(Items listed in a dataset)
►

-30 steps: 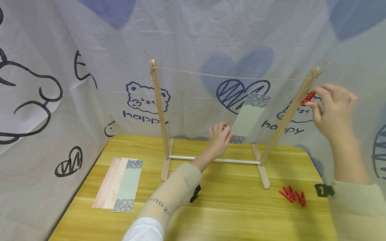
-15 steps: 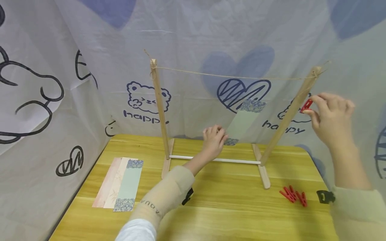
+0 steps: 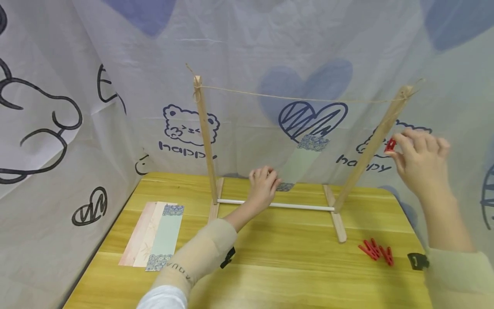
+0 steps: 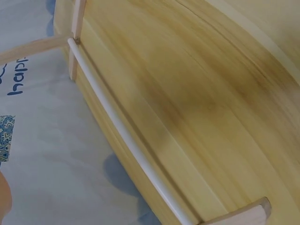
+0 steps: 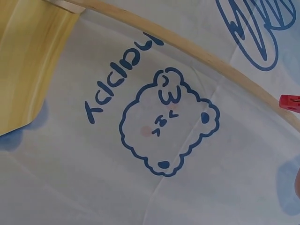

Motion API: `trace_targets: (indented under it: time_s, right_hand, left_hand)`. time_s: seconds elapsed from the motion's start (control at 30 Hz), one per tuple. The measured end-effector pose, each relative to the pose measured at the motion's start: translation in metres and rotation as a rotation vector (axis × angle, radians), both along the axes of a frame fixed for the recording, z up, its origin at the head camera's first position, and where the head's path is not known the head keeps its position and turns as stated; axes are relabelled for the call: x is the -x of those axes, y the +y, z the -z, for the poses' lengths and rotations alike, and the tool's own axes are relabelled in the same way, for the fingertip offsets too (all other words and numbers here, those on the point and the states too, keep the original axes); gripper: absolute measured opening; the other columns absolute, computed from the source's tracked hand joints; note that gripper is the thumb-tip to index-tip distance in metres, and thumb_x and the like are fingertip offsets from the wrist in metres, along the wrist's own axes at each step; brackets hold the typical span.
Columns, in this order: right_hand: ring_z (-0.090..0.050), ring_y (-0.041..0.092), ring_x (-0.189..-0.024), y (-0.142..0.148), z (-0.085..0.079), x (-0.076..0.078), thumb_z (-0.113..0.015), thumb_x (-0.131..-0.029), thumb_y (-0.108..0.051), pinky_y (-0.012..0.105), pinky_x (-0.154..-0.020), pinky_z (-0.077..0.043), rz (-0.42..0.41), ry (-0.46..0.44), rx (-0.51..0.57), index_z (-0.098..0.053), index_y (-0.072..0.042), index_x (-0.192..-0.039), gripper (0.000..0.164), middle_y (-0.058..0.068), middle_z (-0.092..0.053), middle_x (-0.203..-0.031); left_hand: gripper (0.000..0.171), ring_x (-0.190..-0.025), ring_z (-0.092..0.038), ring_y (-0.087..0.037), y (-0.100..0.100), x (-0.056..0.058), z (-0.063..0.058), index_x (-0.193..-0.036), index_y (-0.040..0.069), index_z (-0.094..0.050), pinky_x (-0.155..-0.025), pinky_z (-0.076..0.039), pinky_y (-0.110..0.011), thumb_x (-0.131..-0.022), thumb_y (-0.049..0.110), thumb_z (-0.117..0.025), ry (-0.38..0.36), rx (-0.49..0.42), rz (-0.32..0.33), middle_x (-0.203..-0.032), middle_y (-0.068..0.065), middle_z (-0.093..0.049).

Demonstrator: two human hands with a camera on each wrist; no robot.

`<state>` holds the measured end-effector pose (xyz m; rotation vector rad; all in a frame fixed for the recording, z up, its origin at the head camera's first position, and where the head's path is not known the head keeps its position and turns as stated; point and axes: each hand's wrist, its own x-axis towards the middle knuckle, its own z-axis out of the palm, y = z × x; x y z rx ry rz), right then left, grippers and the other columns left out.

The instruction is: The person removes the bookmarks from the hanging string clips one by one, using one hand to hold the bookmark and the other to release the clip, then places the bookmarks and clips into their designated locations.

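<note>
My left hand (image 3: 263, 187) holds a pale green paper strip (image 3: 301, 164) with blue patterned ends, behind the frame's white crossbar; the fingertips on it are hidden by the hand. In the left wrist view only the strip's patterned end (image 4: 5, 138) shows at the left edge. Near the right post, my right hand (image 3: 422, 163) pinches a red clothespin (image 3: 390, 145) between thumb and fingers. The clothespin (image 5: 291, 102) also peeks in at the right wrist view's edge. A wooden frame (image 3: 204, 128) stands on the table, a thin string (image 3: 270, 95) tied between its post tops.
Overlapping paper strips, one pink (image 3: 136, 236), one cream (image 3: 148, 240), one green (image 3: 167, 236), lie on the table's left. Several red clothespins (image 3: 373, 249) lie at the right. A patterned cloth (image 3: 247, 51) hangs behind the wooden table (image 3: 293, 266).
The left hand has moved left and down with the green strip. My right hand has lowered slightly, still pinching the clothespin. The strips and clothespins on the table stayed put.
</note>
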<state>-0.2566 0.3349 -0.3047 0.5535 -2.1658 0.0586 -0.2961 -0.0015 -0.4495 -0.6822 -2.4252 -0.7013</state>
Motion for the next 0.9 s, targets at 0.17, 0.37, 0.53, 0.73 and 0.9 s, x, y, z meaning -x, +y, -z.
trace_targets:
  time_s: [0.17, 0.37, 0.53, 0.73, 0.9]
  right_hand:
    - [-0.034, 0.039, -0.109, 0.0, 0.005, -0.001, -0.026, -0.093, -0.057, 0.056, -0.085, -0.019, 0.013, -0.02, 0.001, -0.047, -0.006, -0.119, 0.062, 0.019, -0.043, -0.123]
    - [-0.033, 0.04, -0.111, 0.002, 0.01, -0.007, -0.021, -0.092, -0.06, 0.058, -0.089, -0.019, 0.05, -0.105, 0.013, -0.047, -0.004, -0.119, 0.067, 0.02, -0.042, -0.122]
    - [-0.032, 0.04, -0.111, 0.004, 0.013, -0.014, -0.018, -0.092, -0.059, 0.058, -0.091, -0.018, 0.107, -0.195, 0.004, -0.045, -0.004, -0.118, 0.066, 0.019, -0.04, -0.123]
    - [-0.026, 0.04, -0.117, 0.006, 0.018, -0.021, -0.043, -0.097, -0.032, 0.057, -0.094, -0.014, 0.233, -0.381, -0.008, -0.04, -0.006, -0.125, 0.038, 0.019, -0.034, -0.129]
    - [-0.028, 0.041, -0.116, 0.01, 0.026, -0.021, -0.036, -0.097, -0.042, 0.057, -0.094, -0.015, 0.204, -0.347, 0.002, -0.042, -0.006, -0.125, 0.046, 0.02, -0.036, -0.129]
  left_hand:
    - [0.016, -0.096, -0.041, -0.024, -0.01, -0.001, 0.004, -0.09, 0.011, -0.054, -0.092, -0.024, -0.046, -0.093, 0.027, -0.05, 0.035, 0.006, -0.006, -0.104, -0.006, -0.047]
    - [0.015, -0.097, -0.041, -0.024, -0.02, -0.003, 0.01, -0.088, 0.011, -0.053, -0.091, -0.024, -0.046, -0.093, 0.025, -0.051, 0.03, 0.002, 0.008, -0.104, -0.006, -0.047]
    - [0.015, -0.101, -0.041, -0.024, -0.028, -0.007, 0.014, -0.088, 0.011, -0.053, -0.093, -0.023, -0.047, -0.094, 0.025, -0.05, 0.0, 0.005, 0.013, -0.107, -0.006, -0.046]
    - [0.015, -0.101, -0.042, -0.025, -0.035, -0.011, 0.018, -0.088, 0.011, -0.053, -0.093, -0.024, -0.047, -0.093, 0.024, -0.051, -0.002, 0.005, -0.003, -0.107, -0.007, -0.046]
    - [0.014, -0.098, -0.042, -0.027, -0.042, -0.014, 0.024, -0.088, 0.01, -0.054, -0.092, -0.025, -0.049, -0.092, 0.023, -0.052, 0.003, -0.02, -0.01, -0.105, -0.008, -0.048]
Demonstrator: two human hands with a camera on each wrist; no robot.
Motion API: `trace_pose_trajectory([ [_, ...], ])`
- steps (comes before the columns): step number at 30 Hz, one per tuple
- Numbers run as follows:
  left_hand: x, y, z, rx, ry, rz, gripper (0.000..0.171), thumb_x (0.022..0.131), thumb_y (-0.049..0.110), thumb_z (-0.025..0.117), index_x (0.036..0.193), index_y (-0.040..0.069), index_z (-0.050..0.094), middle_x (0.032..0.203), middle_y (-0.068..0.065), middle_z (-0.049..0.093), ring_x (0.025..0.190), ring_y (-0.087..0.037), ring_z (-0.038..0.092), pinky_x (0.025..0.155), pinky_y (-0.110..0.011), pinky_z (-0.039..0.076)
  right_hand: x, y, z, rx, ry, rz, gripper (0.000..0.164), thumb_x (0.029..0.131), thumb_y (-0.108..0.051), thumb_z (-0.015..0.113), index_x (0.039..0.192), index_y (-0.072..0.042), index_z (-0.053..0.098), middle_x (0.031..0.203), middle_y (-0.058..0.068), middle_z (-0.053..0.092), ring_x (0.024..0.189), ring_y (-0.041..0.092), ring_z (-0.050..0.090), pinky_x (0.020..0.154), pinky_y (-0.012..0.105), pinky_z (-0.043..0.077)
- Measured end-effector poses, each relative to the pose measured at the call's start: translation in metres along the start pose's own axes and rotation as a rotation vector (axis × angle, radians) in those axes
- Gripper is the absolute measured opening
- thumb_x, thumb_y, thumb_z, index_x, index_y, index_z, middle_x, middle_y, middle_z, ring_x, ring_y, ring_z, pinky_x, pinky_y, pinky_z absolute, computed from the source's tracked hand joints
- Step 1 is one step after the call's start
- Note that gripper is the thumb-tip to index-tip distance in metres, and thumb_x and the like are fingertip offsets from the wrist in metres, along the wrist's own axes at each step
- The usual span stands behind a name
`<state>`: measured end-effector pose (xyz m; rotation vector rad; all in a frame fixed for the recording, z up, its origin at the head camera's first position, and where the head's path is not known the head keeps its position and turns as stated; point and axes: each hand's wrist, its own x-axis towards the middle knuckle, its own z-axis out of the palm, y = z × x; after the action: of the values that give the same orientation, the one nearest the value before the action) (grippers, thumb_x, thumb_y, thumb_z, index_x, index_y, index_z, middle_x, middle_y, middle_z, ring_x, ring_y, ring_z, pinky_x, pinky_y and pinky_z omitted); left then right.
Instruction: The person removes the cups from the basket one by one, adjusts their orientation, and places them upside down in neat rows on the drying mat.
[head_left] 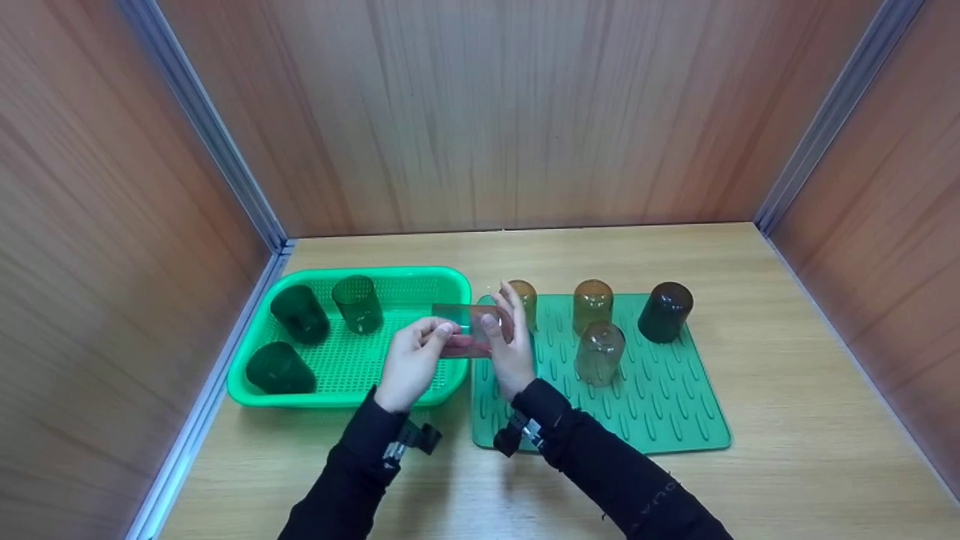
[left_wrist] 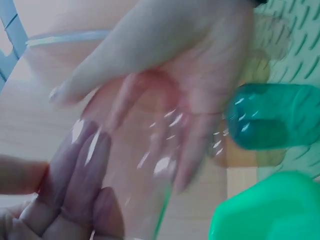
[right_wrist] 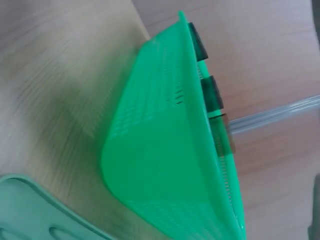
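My left hand point(head_left: 410, 362) pinches a transparent pinkish drinking glass point(head_left: 459, 316) near its rim. Fingers reach inside it, seen through its wall in the left wrist view, with the thumb outside. Lying on its side in the air, the glass has its mouth to the left. My right hand point(head_left: 513, 352) is at the base end, palm facing it, thumb and fingers spread and fairly straight around the glass. Contact there is hard to judge. The right wrist view shows neither hand clearly.
A green basket point(head_left: 300, 400) on the left holds three dark green glasses point(head_left: 358, 304). On the green ribbed mat point(head_left: 652, 427) stand upside-down glasses: amber ones point(head_left: 593, 304), a dark one point(head_left: 665, 311), a pale one point(head_left: 600, 352) and a teal one point(left_wrist: 275, 117). Wooden panels enclose the table.
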<state>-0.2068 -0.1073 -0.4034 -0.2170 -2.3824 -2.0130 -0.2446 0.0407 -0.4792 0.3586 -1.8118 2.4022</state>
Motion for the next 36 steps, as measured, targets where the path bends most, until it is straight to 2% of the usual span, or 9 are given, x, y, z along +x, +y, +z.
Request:
trace_pose_trajectory([
  [3, -0.003, -0.007, 0.009, -0.014, 0.009, -0.001, 0.023, 0.103, 0.009, 0.048, 0.107, -0.007, 0.063, 0.100, -0.021, 0.074, 0.097, -0.029, 0.073, 0.093, -0.043, 0.054, 0.000, -0.001, -0.006, 0.017, -0.009, -0.005, 0.065, 0.098, -0.039, 0.057, 0.149, -0.007, 0.031, 0.142, 0.026, 0.044, 0.125, 0.043, 0.052, 0.095, 0.043, 0.053],
  [7, -0.007, -0.015, 0.019, -0.061, -0.004, -0.010, 0.026, 0.104, 0.011, 0.046, 0.110, -0.009, 0.060, 0.104, -0.023, 0.073, 0.100, -0.030, 0.072, 0.094, -0.042, 0.054, -0.002, 0.000, -0.016, -0.007, 0.000, 0.005, 0.038, 0.100, -0.013, 0.052, 0.135, 0.001, 0.044, 0.125, 0.028, 0.055, 0.105, 0.027, 0.065, 0.081, 0.033, 0.058],
  [10, -0.011, -0.022, 0.027, -0.058, 0.002, -0.003, 0.026, 0.103, 0.011, 0.047, 0.109, -0.010, 0.060, 0.106, -0.023, 0.072, 0.101, -0.029, 0.071, 0.092, -0.039, 0.055, -0.004, 0.000, -0.026, -0.075, 0.011, -0.004, 0.034, 0.098, -0.011, 0.054, 0.129, 0.002, 0.048, 0.119, 0.024, 0.058, 0.101, 0.021, 0.063, 0.081, 0.029, 0.056],
  [18, -0.018, -0.036, 0.046, -0.072, -0.053, 0.017, 0.028, 0.103, 0.016, 0.049, 0.112, -0.008, 0.060, 0.104, -0.022, 0.071, 0.100, -0.027, 0.070, 0.090, -0.034, 0.056, -0.012, -0.012, -0.054, -0.181, -0.020, -0.023, 0.031, 0.095, -0.009, 0.059, 0.123, 0.001, 0.053, 0.112, 0.021, 0.060, 0.098, 0.030, 0.063, 0.081, 0.035, 0.057],
  [20, -0.022, -0.041, 0.050, 0.021, -0.063, 0.033, 0.030, 0.104, 0.024, 0.049, 0.111, -0.002, 0.061, 0.103, -0.016, 0.071, 0.098, -0.024, 0.068, 0.089, -0.035, 0.056, -0.014, -0.017, -0.064, -0.182, -0.043, -0.014, 0.029, 0.095, -0.007, 0.060, 0.122, -0.001, 0.054, 0.110, 0.019, 0.060, 0.096, 0.026, 0.065, 0.079, 0.037, 0.059],
  [24, -0.033, -0.053, 0.059, 0.369, -0.069, 0.120, 0.043, 0.103, 0.044, 0.045, 0.119, 0.008, 0.062, 0.124, -0.012, 0.064, 0.114, -0.025, 0.061, 0.096, -0.043, 0.051, -0.015, -0.029, -0.090, -0.244, -0.069, -0.025, 0.030, 0.094, -0.005, 0.062, 0.123, -0.002, 0.055, 0.111, 0.017, 0.060, 0.095, 0.018, 0.066, 0.076, 0.038, 0.060],
  [28, -0.042, -0.071, 0.066, 0.640, -0.107, 0.191, 0.053, 0.100, 0.049, 0.048, 0.129, 0.005, 0.056, 0.148, -0.020, 0.045, 0.137, -0.038, 0.043, 0.108, -0.054, 0.041, -0.014, -0.041, -0.117, -0.372, -0.026, -0.053, 0.031, 0.092, -0.004, 0.064, 0.123, -0.003, 0.056, 0.113, 0.017, 0.060, 0.095, 0.017, 0.064, 0.074, 0.033, 0.060],
  [33, -0.046, -0.094, 0.070, 0.751, -0.192, 0.160, 0.062, 0.096, 0.047, 0.057, 0.138, 0.002, 0.049, 0.156, -0.025, 0.031, 0.143, -0.050, 0.027, 0.112, -0.060, 0.032, -0.011, -0.055, -0.148, -0.586, 0.055, -0.068, 0.035, 0.090, -0.012, 0.070, 0.123, -0.008, 0.059, 0.118, 0.013, 0.060, 0.097, 0.022, 0.060, 0.073, 0.025, 0.055],
  [36, -0.048, -0.105, 0.072, 0.776, -0.241, 0.130, 0.069, 0.093, 0.045, 0.062, 0.142, 0.000, 0.046, 0.158, -0.027, 0.026, 0.143, -0.054, 0.023, 0.112, -0.062, 0.030, -0.008, -0.061, -0.165, -0.718, 0.090, -0.132, 0.037, 0.087, -0.014, 0.073, 0.122, -0.007, 0.061, 0.118, 0.012, 0.060, 0.101, 0.022, 0.058, 0.075, 0.023, 0.052],
])
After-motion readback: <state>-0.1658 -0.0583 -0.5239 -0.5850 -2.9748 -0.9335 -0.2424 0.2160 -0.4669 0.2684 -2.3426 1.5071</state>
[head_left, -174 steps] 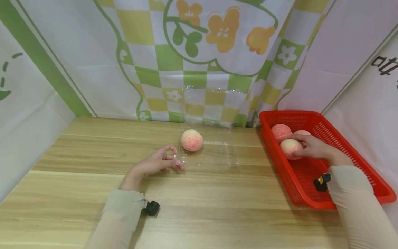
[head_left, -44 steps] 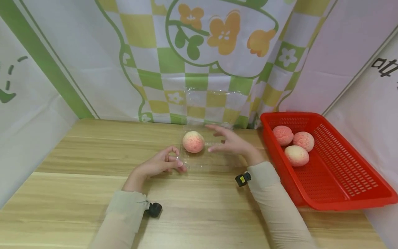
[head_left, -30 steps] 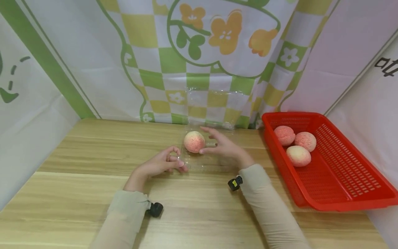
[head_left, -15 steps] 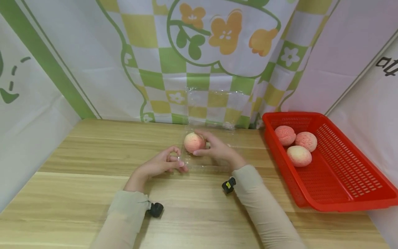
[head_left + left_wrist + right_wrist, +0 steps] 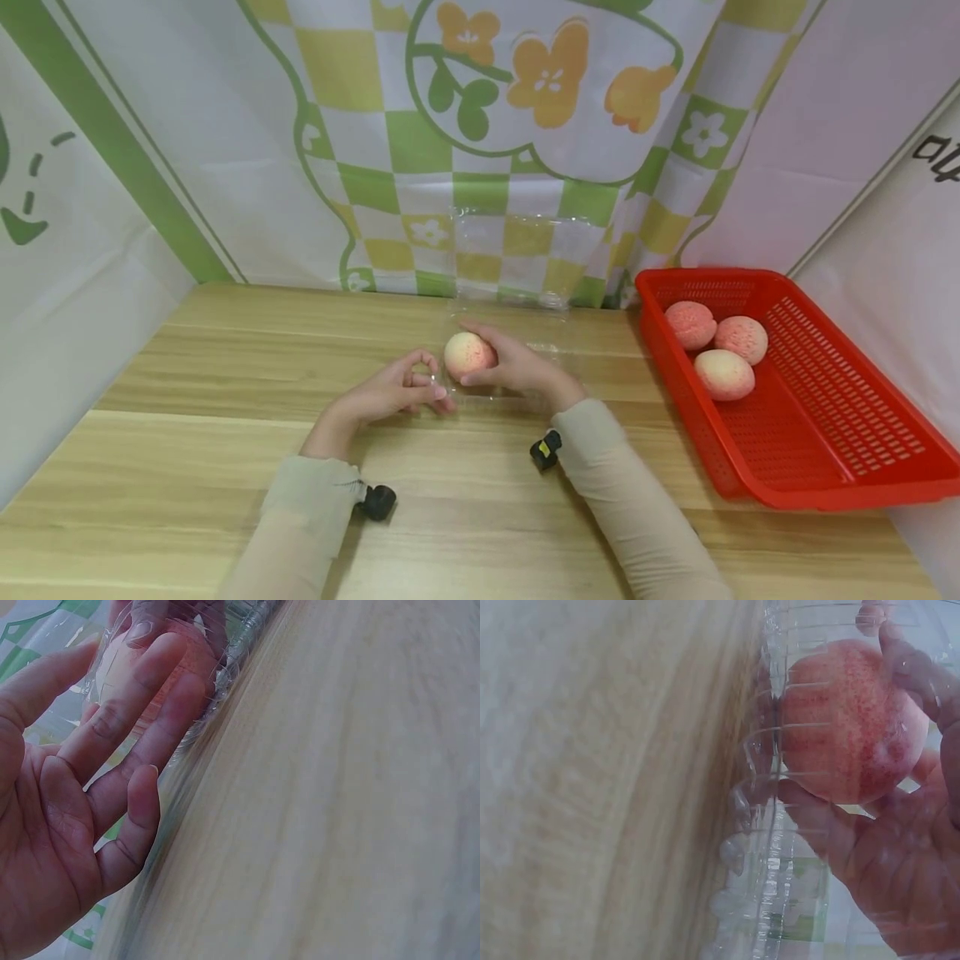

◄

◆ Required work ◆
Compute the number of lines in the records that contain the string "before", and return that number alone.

◆ Result of this exercise ◆
2